For this He assumed my body, that I may become capable of His Word; taking my flesh, He gives me His spirit; and so He bestowing and I receiving, He prepares for me the treasure of Life. He takes my flesh, to sanctify me; He gives me His Spirit, that He may save me.
Come, then, let us observe the Feast. Truly wondrous is the whole chronicle of the Nativity. For this day the ancient slavery is ended, the devil confounded, the demons take to flight, the power of death is broken, paradise is unlocked, the curse is taken away, sin is removed from us, error driven out, truth has been brought back, the speech of kindliness diffused, and spreads on every side, a heavenly way of life has been ¡in planted on the earth, angels communicate with men without fear, and men now hold speech with angels.
Why is this?
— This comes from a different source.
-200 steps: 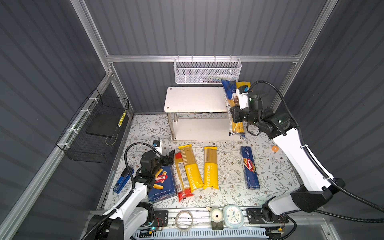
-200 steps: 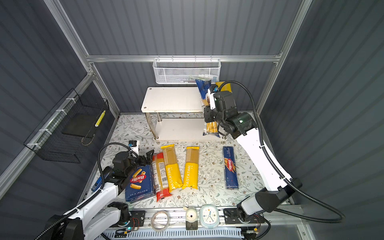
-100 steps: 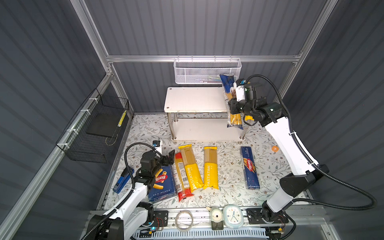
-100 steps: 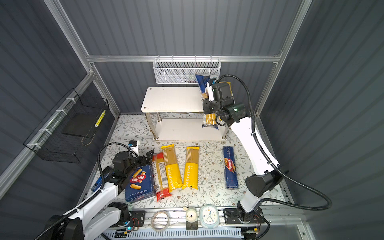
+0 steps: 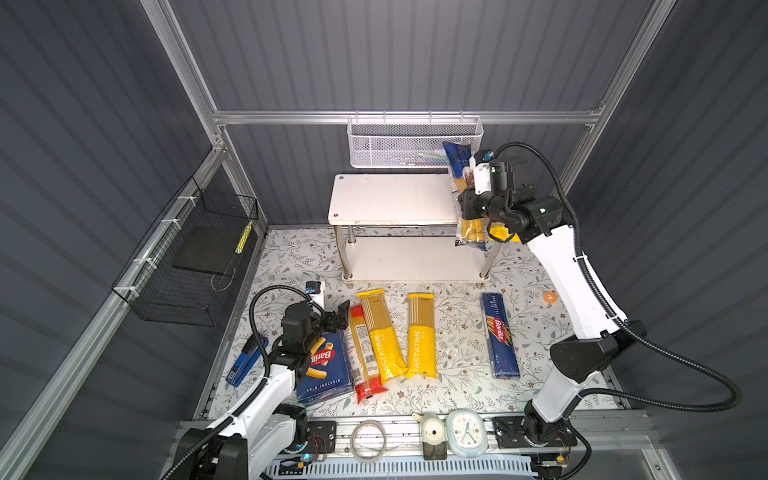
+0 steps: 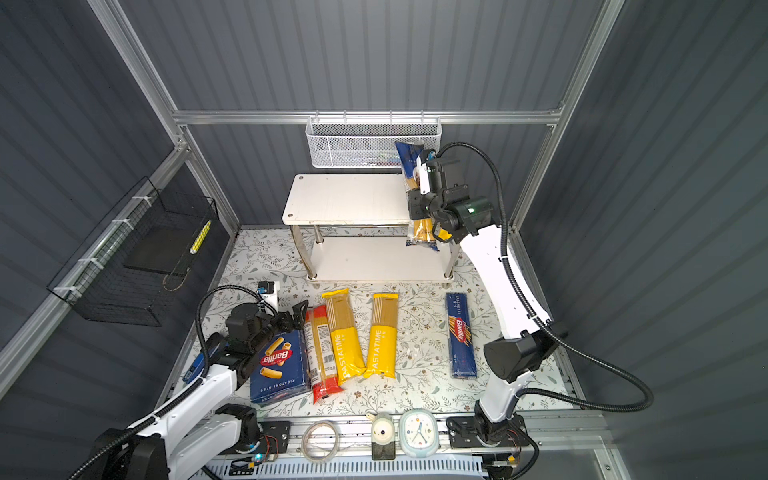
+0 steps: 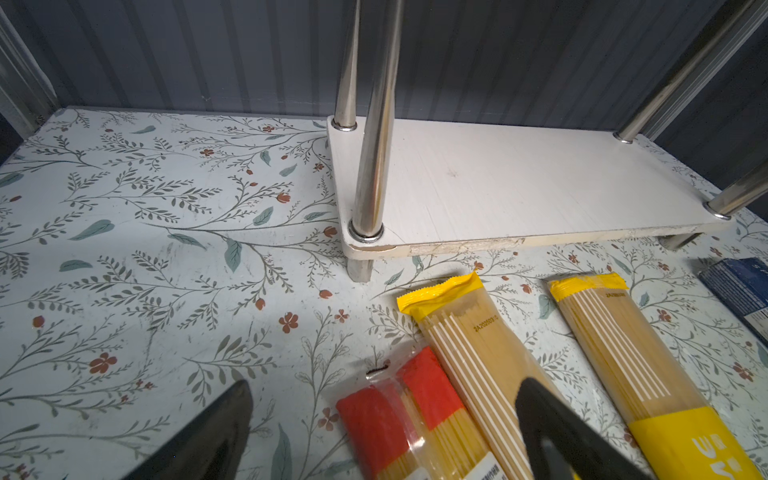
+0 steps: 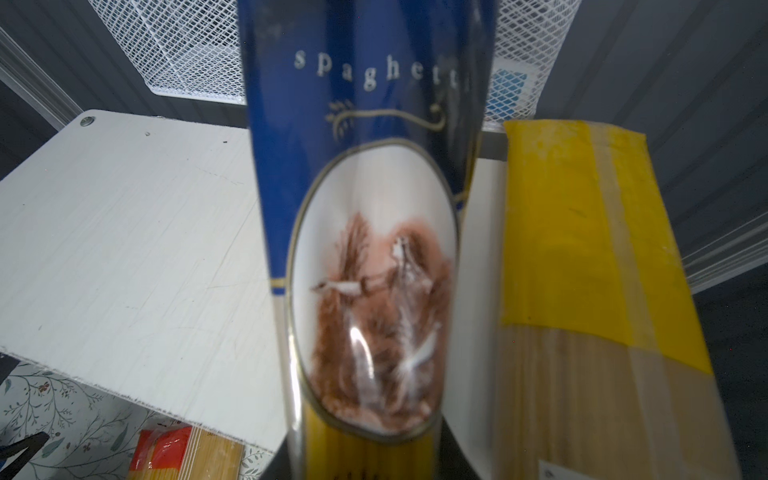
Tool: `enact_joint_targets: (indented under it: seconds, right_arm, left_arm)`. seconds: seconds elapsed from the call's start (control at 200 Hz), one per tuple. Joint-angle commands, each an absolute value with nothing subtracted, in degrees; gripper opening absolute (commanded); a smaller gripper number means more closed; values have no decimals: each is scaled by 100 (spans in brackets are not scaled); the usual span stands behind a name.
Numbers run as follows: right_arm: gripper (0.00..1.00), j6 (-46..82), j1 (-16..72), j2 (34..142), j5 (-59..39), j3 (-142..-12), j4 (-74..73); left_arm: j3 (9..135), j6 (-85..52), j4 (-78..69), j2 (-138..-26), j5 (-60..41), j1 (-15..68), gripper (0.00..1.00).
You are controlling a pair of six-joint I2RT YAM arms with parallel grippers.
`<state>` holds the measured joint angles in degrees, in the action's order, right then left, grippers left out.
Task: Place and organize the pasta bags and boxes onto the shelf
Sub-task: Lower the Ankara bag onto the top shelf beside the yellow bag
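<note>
Right gripper [image 5: 467, 206] clamped on the dark-blue spaghetti bag [image 8: 365, 124], held aloft over the right end of the top board of the shelf [image 5: 386, 199], just beside the yellow-ended bag [image 8: 582, 249] lying at that edge. Lower it flat, parallel to its neighbour, near end inside the board's front edge, then release. Left gripper [image 5: 338, 318] wide, idle. Since a second ago: bag carried inward from beyond the right edge.

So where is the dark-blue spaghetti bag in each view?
In a top view: dark-blue spaghetti bag over the shelf, right end.
In a top view: the bag, same place.
Left wrist: not in it.
Right wrist: fills the middle.
Shared landmark: the shelf, in all four.
</note>
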<state>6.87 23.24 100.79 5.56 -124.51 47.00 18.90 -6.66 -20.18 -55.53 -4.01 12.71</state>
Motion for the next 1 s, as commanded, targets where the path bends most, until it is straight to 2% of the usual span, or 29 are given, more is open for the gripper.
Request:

Because God is now on earth, and man in heaven; on every side all things commingle. He became Flesh. He did not become God. He was God. Wherefore He became flesh, so that He Whom heaven did not contain, a manger would this day receive. He was placed in a manger, so that He, by whom all things arc nourished, may receive an infant¢s food from His Virgin Mother. So, the Father of all ages, as an infant at the breast, nestles in the virginal arms, that the Magi may more easily see Him. Since this day the Magi too have come, and made a beginning of withstanding tyranny; and the heavens give glory, as the Lord is revealed by a star.
To Him, then, Who out of confusion has wrought a clear path, to Christ, to the Father, and to the Holy Ghost, we offer all praise, now and for ever. Amen.